▸ **Task requirements**: Copy out the data that follows exactly, leaving out no line.

▸ **Information provided**:
· · · · · · ·

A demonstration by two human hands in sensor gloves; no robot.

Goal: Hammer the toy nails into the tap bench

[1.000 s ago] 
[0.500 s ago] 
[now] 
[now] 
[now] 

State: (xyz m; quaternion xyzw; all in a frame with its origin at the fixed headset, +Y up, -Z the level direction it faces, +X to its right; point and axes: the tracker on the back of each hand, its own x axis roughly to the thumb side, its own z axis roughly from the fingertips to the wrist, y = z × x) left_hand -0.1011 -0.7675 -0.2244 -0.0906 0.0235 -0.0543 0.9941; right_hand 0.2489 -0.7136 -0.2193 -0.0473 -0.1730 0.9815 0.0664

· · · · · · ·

▸ **Reply to the exercise**:
A demonstration by two human hands in sensor gloves; no robot.

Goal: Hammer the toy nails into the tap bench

[1.000 s ago] 
[0.500 s ago] 
[now] 
[now] 
[now] 

State: (xyz m; quaternion xyzw; all in a frame with its origin at the fixed headset, +Y up, -Z the level direction it faces, +X to its right; point and axes: the tracker on the back of each hand, its own x axis roughly to the thumb side, its own z axis roughly from the fingertips to the wrist, y = z × x) left_hand -0.1011 -0.7675 -0.2244 -0.0906 0.0235 -0.0543 0.9941; right_hand 0.2489 -0.7136 -0.2193 -0.0473 -0.1730 0.9815 0.0664

What the exercise required is now done.